(PROBLEM TO WORK ON): The whole listing, apart from its images, should be restated word for word.

↓↓↓

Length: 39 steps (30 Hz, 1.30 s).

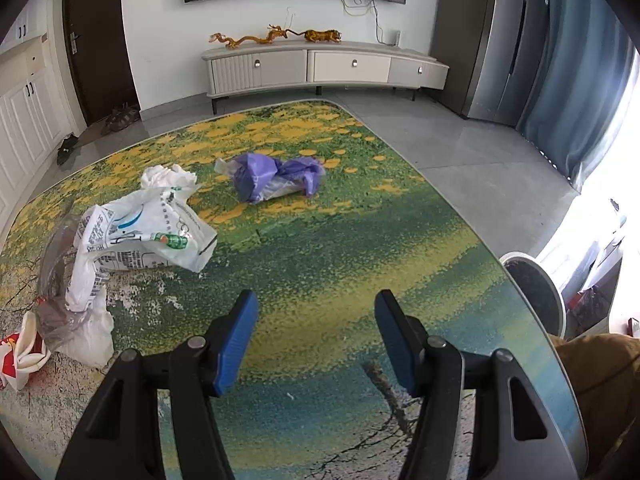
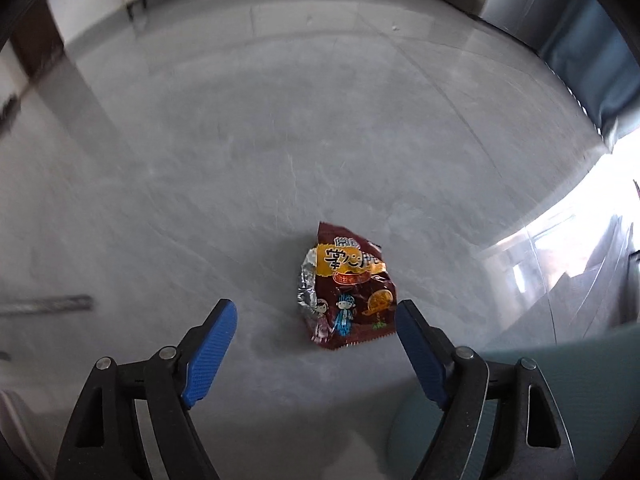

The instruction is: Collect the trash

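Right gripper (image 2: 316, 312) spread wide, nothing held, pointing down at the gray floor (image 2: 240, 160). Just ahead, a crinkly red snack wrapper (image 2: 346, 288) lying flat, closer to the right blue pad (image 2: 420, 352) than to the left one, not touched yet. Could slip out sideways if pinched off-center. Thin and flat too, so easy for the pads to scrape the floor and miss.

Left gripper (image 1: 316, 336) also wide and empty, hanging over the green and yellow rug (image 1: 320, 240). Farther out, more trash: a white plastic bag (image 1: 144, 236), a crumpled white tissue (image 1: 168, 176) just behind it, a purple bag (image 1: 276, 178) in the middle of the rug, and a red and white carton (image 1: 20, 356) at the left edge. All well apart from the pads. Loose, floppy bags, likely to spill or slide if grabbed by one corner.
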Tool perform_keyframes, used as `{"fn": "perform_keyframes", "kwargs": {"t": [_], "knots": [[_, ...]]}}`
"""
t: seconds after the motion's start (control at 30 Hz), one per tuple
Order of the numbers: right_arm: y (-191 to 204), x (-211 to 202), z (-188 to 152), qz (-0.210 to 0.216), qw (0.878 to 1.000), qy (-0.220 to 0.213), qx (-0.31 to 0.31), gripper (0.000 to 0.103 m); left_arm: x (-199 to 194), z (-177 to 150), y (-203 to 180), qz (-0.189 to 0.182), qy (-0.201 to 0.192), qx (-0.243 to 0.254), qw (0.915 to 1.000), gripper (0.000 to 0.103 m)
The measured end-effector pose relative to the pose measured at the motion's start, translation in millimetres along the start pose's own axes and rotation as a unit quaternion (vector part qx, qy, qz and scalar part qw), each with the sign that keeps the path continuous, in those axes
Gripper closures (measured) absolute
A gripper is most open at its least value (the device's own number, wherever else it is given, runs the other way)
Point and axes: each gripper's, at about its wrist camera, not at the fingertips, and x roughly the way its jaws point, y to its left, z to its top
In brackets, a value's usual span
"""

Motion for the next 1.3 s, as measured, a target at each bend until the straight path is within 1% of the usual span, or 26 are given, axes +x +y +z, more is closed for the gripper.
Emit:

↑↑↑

(ANSWER):
Length: 39 steps (30 Hz, 1.30 s).


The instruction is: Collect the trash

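Right gripper (image 2: 316, 312) spread wide, nothing held, pointing down at the gray floor (image 2: 240, 160). Just ahead, a crinkly red snack wrapper (image 2: 346, 288) lying flat, closer to the right blue pad (image 2: 420, 352) than to the left one, not touched yet. Could slip out sideways if pinched off-center. Thin and flat too, so easy for the pads to scrape the floor and miss.

Left gripper (image 1: 316, 336) also wide and empty, hanging over the green and yellow rug (image 1: 320, 240). Farther out, more trash: a white plastic bag (image 1: 144, 236), a crumpled white tissue (image 1: 168, 176) just behind it, a purple bag (image 1: 276, 178) in the middle of the rug, and a red and white carton (image 1: 20, 356) at the left edge. All well apart from the pads. Loose, floppy bags, likely to spill or slide if grabbed by one corner.
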Tool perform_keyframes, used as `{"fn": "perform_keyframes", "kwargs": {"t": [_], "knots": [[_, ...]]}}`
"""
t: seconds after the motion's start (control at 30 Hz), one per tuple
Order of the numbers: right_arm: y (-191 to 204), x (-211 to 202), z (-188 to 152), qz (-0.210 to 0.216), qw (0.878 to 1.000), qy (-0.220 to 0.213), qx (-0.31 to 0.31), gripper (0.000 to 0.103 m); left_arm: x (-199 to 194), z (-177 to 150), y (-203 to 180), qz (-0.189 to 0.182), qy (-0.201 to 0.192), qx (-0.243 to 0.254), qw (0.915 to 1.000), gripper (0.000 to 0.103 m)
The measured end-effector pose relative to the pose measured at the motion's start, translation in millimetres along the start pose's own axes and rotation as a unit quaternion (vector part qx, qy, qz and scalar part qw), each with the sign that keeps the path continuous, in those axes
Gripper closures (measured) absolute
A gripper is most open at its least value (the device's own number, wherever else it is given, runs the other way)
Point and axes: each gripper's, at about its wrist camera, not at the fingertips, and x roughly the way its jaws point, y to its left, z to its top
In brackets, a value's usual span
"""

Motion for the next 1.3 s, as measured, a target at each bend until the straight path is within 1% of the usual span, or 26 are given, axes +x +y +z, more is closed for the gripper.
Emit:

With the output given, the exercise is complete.